> **YOUR INSTRUCTIONS**: Exclude the pictures, then copy word for word the lines running from the beginning of the records through the line with "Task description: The".

> **DATA PROVIDED**:

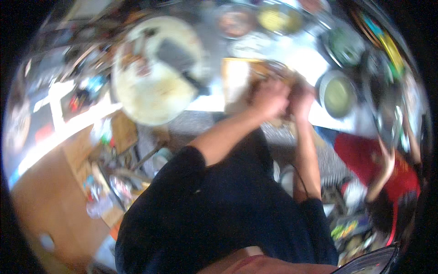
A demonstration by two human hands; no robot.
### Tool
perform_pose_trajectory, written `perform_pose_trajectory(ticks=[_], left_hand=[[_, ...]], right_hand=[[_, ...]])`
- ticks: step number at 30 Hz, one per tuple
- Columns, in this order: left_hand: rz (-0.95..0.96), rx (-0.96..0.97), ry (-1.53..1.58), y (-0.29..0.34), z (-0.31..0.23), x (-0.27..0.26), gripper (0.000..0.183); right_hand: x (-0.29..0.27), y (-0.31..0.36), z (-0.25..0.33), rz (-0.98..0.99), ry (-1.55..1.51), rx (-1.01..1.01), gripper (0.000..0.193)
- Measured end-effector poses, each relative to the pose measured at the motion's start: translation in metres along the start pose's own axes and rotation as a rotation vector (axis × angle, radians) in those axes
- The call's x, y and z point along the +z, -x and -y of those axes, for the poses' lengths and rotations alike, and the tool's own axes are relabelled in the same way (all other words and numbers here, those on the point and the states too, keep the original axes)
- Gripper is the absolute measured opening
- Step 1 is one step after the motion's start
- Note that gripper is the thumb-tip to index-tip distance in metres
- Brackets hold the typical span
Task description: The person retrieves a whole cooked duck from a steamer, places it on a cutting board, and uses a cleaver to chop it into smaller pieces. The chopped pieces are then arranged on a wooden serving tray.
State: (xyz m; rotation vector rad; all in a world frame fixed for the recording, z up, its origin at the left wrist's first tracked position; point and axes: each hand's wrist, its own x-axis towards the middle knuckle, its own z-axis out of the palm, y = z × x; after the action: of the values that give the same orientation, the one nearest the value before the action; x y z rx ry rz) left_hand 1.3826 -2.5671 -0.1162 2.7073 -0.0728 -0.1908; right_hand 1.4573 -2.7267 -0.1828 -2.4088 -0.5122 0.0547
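My left hand (270,97) and my right hand (301,99) are close together at the near edge of a bright work table (255,45). Both look closed around something brownish, but blur hides what it is. Under and beside them lies a pale rectangular board or tray (235,80) with a tan edge. To their left, a large round cream cutting board (153,102) carries a cleaver (174,55), its dark handle pointing toward me. Small brown pieces (137,61) lie at that board's far left.
Bowls with reddish (236,23) and yellow (276,19) contents stand at the back. A pot of pale green liquid (338,95) and a bowl of greens (344,47) are at right. Another person in red (365,157) is at far right. A brown wooden panel (50,196) stands lower left.
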Motion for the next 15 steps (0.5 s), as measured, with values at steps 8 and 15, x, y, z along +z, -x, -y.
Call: perform_pose_trajectory(ticks=[8, 15], left_hand=[[-0.631, -0.307, 0.202, 0.139, 0.135, -0.100, 0.025], [-0.847, -0.919, 0.303, 0.224, 0.388, -0.207, 0.026]], right_hand=[[-0.028, -0.039, 0.151, -0.031, -0.169, -0.038, 0.022], [0.099, -0.083, 0.363, 0.372, -0.375, -0.566, 0.022]])
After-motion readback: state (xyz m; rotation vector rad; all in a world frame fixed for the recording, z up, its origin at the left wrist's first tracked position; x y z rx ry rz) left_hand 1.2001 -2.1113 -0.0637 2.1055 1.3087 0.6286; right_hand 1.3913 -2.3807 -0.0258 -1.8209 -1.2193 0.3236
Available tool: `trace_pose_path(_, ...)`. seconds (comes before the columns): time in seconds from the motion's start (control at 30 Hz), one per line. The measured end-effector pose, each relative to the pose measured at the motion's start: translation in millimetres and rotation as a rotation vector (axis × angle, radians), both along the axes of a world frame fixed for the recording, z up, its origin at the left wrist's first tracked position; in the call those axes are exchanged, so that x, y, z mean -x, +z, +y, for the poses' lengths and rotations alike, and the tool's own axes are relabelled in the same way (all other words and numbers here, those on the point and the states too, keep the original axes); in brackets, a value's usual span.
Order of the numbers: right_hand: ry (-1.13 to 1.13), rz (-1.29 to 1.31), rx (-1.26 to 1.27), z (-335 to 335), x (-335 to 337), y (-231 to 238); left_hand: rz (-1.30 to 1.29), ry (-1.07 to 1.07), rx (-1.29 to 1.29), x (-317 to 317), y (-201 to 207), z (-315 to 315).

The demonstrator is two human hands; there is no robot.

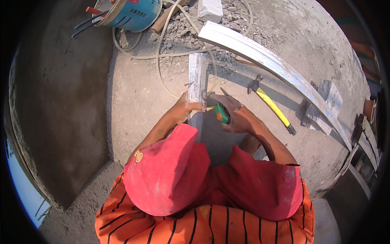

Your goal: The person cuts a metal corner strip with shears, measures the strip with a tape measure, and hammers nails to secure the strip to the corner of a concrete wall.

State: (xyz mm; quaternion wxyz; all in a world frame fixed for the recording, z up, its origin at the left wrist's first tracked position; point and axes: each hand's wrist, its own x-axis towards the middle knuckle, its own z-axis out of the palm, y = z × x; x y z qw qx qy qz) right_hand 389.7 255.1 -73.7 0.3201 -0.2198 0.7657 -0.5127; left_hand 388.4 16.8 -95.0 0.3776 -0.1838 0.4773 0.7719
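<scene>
My left hand (186,109) is closed round the near part of a narrow whitish board (198,77), its thumb lying across the face. A nail (188,84) sticks out from the board's left side. Just to the right, my right hand (240,116) grips a green and orange tape measure (221,114). A short bit of yellow tape (211,106) shows between the case and the board. A thin pointed stick (224,91), perhaps a pencil, juts up past my right fingers; how it is held is hidden.
A claw hammer (273,105) with a yellow handle lies right of my hands. Beyond it stretches a long white board (260,55), beside grey blocks (325,101). A pale hose (158,57) loops over rubble (183,34) near a blue bucket (140,16). A wall (73,81) stands left.
</scene>
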Motion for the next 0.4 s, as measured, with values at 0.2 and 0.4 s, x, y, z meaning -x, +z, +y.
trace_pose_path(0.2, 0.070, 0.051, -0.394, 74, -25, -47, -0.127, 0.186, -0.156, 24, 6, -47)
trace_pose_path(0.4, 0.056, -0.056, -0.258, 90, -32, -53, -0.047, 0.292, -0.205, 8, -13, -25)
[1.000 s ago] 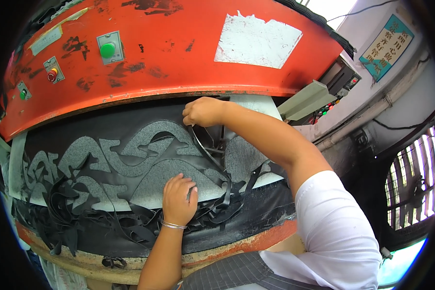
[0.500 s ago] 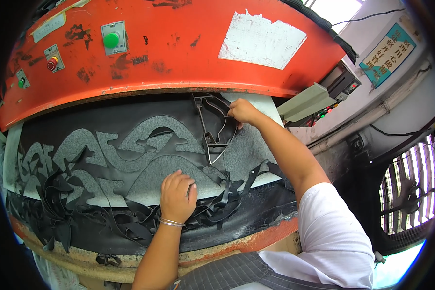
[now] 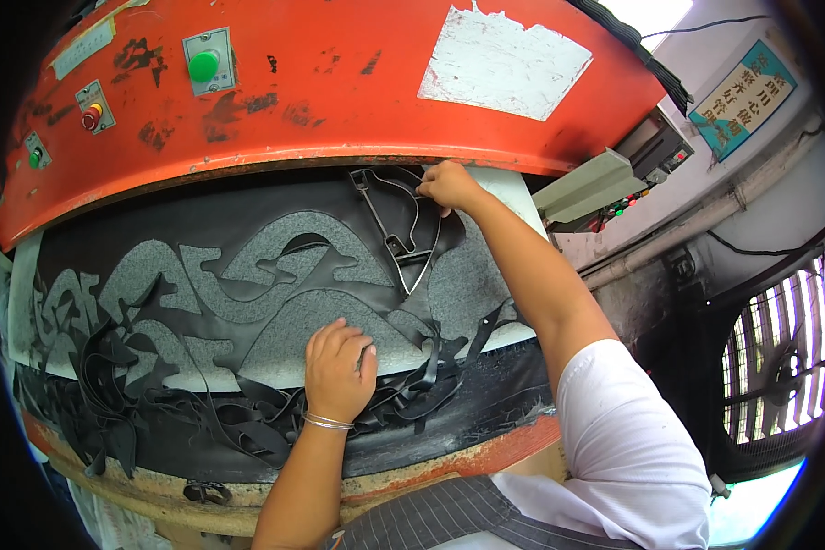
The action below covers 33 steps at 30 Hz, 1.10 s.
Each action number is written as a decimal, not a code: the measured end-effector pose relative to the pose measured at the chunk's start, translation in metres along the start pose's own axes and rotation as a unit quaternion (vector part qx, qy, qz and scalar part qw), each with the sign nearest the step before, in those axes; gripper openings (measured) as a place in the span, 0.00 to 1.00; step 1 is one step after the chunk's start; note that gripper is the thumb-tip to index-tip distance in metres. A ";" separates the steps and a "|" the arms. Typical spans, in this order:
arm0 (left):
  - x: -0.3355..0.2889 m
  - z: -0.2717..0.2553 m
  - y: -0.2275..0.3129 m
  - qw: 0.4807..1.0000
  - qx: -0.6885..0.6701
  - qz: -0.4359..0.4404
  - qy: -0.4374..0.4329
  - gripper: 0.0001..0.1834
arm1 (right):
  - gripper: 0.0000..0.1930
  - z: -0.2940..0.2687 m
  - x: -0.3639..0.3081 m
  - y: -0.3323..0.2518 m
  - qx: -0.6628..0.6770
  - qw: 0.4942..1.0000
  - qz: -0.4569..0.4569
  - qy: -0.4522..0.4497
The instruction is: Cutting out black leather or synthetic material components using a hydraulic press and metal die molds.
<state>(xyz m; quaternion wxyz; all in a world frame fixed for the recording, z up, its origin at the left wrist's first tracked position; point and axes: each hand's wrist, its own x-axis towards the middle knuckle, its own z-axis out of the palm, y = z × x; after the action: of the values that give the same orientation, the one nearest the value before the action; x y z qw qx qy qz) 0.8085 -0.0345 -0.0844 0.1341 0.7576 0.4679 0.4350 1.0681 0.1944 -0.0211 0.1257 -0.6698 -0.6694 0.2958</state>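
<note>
A metal cutting die (image 3: pixel 400 223), a thin steel frame with curved outline and a pointed lower end, is laid flat on the black sheet material (image 3: pixel 247 211) near the far edge of the press bed (image 3: pixel 449 463), just under the lower rim of the orange press head (image 3: pixel 339 101). It is gripped at its upper right corner by the fingers of the right hand (image 3: pixel 447 186). The left hand (image 3: pixel 338 368) is pressed palm down, fingers slightly curled and holding nothing, on the sheet near the front edge of the bed, beside a tangle of black offcut strips (image 3: pixel 156 412). Grey, already cut-out shapes (image 3: pixel 293 302) are seen across the middle of the sheet. For this step to be done well, the die should probably be set on a part of the sheet that is not yet cut, close to the neighbouring cut-outs so that little material is wasted, and it should lie fully flat; the sheet should be kept stretched by the left hand so that no fold is caught under the blade, and both hands should be taken out from under the head before the green button (image 3: pixel 203 64) is touched. Compared with half a second ago, the die has been shifted a little toward the far edge and to the left, the right hand has moved with it, and the left hand has stayed in nearly the same place.
</note>
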 end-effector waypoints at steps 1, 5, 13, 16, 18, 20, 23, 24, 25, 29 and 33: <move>0.000 0.000 0.001 1.000 -0.001 0.000 0.001 0.06 | 0.13 0.002 -0.005 0.004 0.022 0.999 -0.018 0.035; -0.002 -0.008 -0.004 1.000 0.012 0.004 -0.015 0.06 | 0.29 0.029 -0.043 0.022 0.143 0.978 -0.094 0.119; 0.007 0.000 0.008 0.999 0.013 -0.019 -0.027 0.07 | 0.52 0.035 -0.104 0.052 -0.027 0.977 -0.209 0.014; 0.017 0.009 0.016 0.998 -0.011 -0.056 -0.036 0.08 | 0.46 0.038 -0.096 0.054 -0.021 0.976 -0.214 0.044; 0.033 0.020 0.024 0.996 -0.006 -0.039 -0.086 0.10 | 0.41 0.039 -0.087 0.063 -0.012 0.967 -0.247 0.062; 0.047 0.036 0.025 0.994 0.011 -0.041 -0.098 0.11 | 0.33 0.039 -0.077 0.066 0.012 0.967 -0.245 0.069; 0.056 0.050 0.025 0.991 0.047 -0.047 -0.119 0.11 | 0.25 0.033 -0.066 0.064 0.050 0.959 -0.272 0.060; 0.056 0.052 0.025 0.988 0.065 -0.053 -0.128 0.12 | 0.25 0.034 -0.065 0.063 0.056 0.959 -0.270 0.061; 0.056 0.053 0.026 0.986 0.075 -0.054 -0.136 0.13 | 0.23 0.034 -0.064 0.065 0.061 0.955 -0.281 0.069; 0.061 0.052 0.030 0.989 0.076 -0.043 -0.119 0.12 | 0.18 0.033 -0.061 0.065 0.075 0.950 -0.290 0.085; 0.059 0.053 0.036 0.987 0.073 -0.057 -0.129 0.11 | 0.16 0.038 -0.067 0.065 0.060 0.951 -0.283 0.108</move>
<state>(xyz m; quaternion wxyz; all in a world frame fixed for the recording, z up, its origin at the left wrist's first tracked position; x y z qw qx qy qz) 0.8824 0.0065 -0.0624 0.1615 0.7873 0.5195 0.2902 1.1052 0.1161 -0.0724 0.3155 -0.4724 -0.7949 0.2133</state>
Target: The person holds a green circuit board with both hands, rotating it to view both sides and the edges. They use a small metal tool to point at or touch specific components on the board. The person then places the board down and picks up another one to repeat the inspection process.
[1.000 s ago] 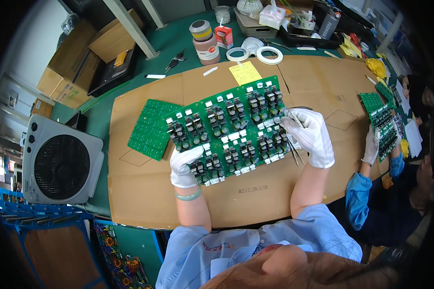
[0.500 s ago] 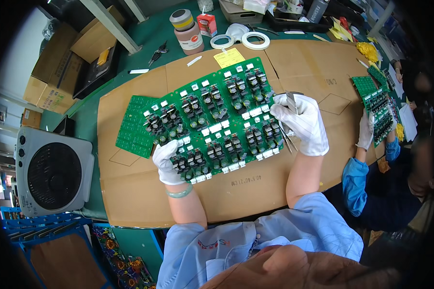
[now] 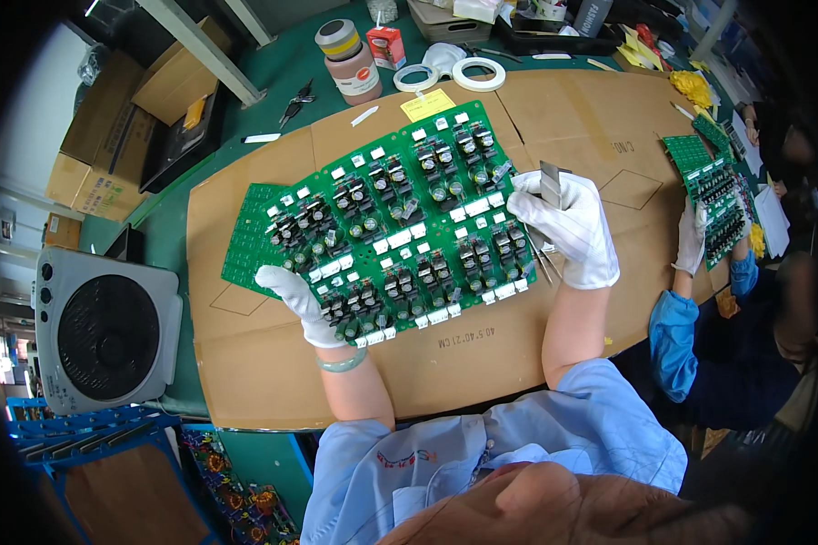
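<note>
A large green circuit board (image 3: 400,232), crowded with black parts, round capacitors and white connectors, is tilted up between my gloved hands. My left hand (image 3: 302,304) supports its lower left corner; the thumb sticks out away from the board and the fingers behind it are hidden. At the right edge my right hand (image 3: 568,227) pinches the board. The same hand also holds metal tweezers (image 3: 550,185): their broad end stands up by the thumb, and thin prongs show below the palm. Another green board (image 3: 245,238) lies partly behind the left end of the held one.
Flattened cardboard (image 3: 482,372) covers the green table. Along the back are a pinkish bottle (image 3: 353,77), a red carton (image 3: 386,48), white tape rolls (image 3: 479,74) and a yellow note (image 3: 426,105). A fan (image 3: 109,327) stands left. A co-worker's gloved hand (image 3: 691,241) holds another board at right.
My left thumb has lifted off the board's face and now points outward to the left. The held board has shifted slightly; my right hand keeps its grip with the tweezers.
</note>
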`<state>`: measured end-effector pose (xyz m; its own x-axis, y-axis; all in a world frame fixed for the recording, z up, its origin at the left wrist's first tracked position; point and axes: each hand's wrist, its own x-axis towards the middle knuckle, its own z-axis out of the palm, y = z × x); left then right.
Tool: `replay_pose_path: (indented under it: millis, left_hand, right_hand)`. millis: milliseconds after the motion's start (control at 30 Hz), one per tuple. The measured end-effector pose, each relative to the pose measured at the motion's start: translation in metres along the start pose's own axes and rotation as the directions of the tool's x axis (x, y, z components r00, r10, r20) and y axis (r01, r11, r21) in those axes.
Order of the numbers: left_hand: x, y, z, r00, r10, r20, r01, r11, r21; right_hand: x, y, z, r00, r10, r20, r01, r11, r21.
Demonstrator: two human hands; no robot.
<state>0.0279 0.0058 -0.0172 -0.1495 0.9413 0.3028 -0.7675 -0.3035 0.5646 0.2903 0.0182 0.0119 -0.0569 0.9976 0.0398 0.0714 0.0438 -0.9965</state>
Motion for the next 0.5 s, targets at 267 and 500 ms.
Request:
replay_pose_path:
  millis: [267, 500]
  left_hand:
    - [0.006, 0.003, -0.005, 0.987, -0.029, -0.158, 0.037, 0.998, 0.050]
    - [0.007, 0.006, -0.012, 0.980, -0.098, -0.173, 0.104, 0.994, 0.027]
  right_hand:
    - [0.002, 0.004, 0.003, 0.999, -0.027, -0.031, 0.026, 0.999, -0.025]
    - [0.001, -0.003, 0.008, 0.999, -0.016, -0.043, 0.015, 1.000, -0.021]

> **RESPONSE FOR THIS EXERCISE**:
A demonstration by two human hands; no robot.
### Tool
perform_pose_trajectory, written `perform_pose_trajectory(ticks=[_], left_hand=[[_, ...]], right_hand=[[_, ...]])`
- ticks: step number at 30 Hz, one per tuple
- Columns, in this order: left_hand: rz (-0.95..0.96), rx (-0.96..0.97), ry (-1.53..1.58), y (-0.29..0.34), z (-0.31..0.23), x (-0.27..0.26), gripper (0.000..0.183); right_hand: x (-0.29..0.27), y (-0.31..0.36), z (-0.25..0.33), rz (-0.98..0.99), ry (-1.55..1.51), rx (-1.01..1.01), gripper (0.000..0.193)
- Measured end-effector poses, each relative to the pose measured at the motion's start: translation in metres along the start pose's own axes and rotation as a rotation vector (axis × angle, radians) in those axes
- The call's x, y and z point along the +z, -x and -y of those axes, for the poses' lengths and rotations alike, and the tool's own axes are relabelled in the same way (all other words and numbers here, those on the point and the states too, keep the original axes)
- Gripper is the absolute measured opening
- Step 1 is one step after the motion's start
- Note that gripper is the thumb-tip to index-tip distance in metres
- Brackets hold the typical span
Task description: The person retrieves a whole cooked duck from a steamer, places it on a cutting board, and uses a cleaver to chop it into smaller pieces. The chopped pieces are then arranged on a wooden serving tray.

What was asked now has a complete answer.